His calves felt on the verge of cramping over the last quarter of the race. But as Dickson approached the final mile with a buffer of more than 30 seconds he knew he was going to get through. In his first marathon he finished 28th in a world-class field and qualified for the U.S. Olympic Trials with a time of 2:17:15.

“It does only boil down to two seconds per mile,” Dickson said. “It’s pretty darn difficult especially if you’re considering how much training and how many marathons it took Mike Duggan — as compared to me, who got a little lucky. As coach Lonergan said to me, ‘Usually something goes wrong.’ And it was a little bit of a miracle that nothing huge went wrong.”

Duggan understood how much went into each moment of success.

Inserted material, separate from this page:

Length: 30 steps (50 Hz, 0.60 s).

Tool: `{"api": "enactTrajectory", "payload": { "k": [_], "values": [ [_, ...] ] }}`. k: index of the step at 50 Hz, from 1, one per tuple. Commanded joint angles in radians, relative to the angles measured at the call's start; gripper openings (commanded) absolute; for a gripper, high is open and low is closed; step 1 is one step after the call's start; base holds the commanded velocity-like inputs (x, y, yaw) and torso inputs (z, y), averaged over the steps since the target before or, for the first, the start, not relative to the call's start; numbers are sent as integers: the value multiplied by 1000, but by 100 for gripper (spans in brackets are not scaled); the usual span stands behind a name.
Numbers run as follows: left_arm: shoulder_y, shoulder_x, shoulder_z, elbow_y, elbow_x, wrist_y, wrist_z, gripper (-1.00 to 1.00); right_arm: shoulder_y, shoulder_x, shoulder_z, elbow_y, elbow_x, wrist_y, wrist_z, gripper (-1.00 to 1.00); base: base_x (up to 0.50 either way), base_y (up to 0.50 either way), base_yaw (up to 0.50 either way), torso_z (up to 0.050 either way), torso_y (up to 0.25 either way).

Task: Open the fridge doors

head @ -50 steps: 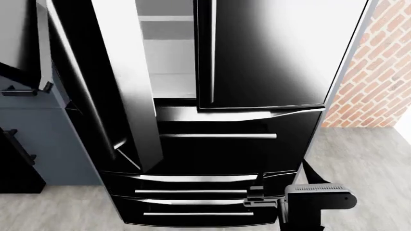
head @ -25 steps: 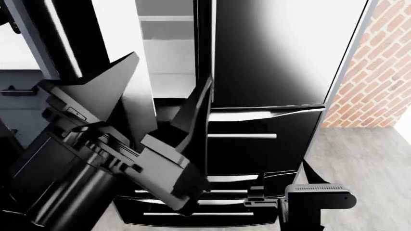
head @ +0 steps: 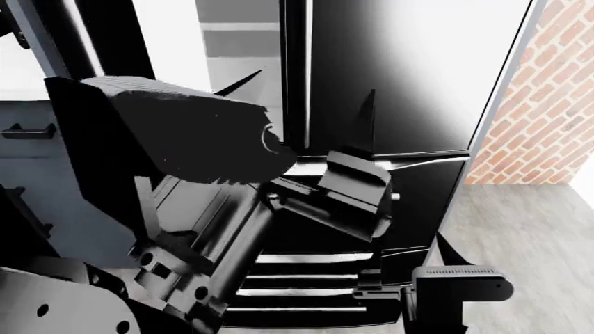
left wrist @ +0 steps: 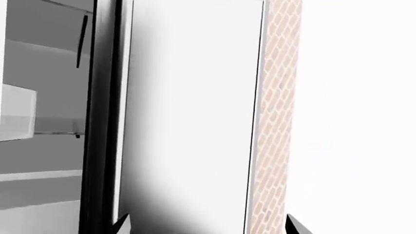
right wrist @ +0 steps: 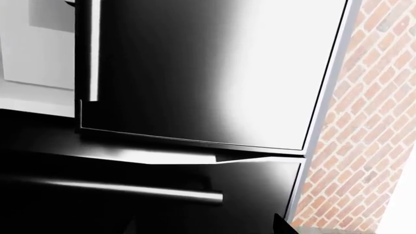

“Running is a very individualized thing because you cross the starting line and the finish line alone, but there are a lot of people along the way,” said Duggan, and among those supporters he named his adviser from Northeastern. “I’m grateful for the coaches like Matt Lonergan, who was helpful in college and then in helping me out on how to train after college.”

Dickson felt the same way. As he spoke of the coaches and teammates who had influenced him and the life lessons he had learned along the way, it was as though he was looking back on his running career as one long continuous race of ups and downs and checkpoints that are ongoing. There are many more miles ahead, and maybe it’s the strength of his sport’s loneliness that he never feels alone.

Six weeks before Dickson’s breakthrough marathon in Chicago, something happened that affirmed and transcended the relationship with his coach. Lonergan was cycling to Northeastern at 5:30 a.m. on Aug. 29 when he was hit by a truck. He woke up in the hospital.

“I broke both arms and fractured my patella,” Lonergan said. “I had surgery on all three limbs. I spent over a week in the hospital and had a clot in my lung and clots in my leg. I had bruised ribs and lungs. I was out for a while.”

He needed someone to fill in at Northeastern while he recovered. He turned to Dickson, who was flattered to be asked.  

“I couldn’t believe it happened,” Dickson said. “I felt absolutely terrible for him.”

By providing support for his friend during the cross country season, Dickson gained a new perspective on how he and other runners are enabled by the best coaches.

“It was really interesting to be on the other side of the rope, watching people instead of doing it yourself,” said Dickson, who was able to provide coaching around his new job in Boston as a mechanical engineer with Amazon Fulfillment Technologies and Robotics. “It’s incredibly challenging, and there’s a lot more nuance in the day-to-day and how you interact with the athletes than you would ever expect.”

The 200 American men who lined up for the U.S. Olympic Trials on Feb. 3 represented several tiers. Some were established professional runners. Others were trying to transform their love for running into a full-time career. Then there were the likes of Dickson and Duggan, who fit their training runs around the 40-hour work week.

It was a warm day in Orlando, rising into the 70s, and the heat was hard on the runners with 50 failing to complete the race. Duggan — though he had qualified just two months earlier — finished 57th in 2:20:03, almost 11 minutes behind the winner. Dickson, in his second career marathon, was 135th in 2:29:30. 

Lonergan, mostly recovered from his injuries, was watching from his home in Boston. 

“We who are in the sport, we know there’s always another level,” Lonergan said. One level is measured in distance, he was saying. Another is measured by depth.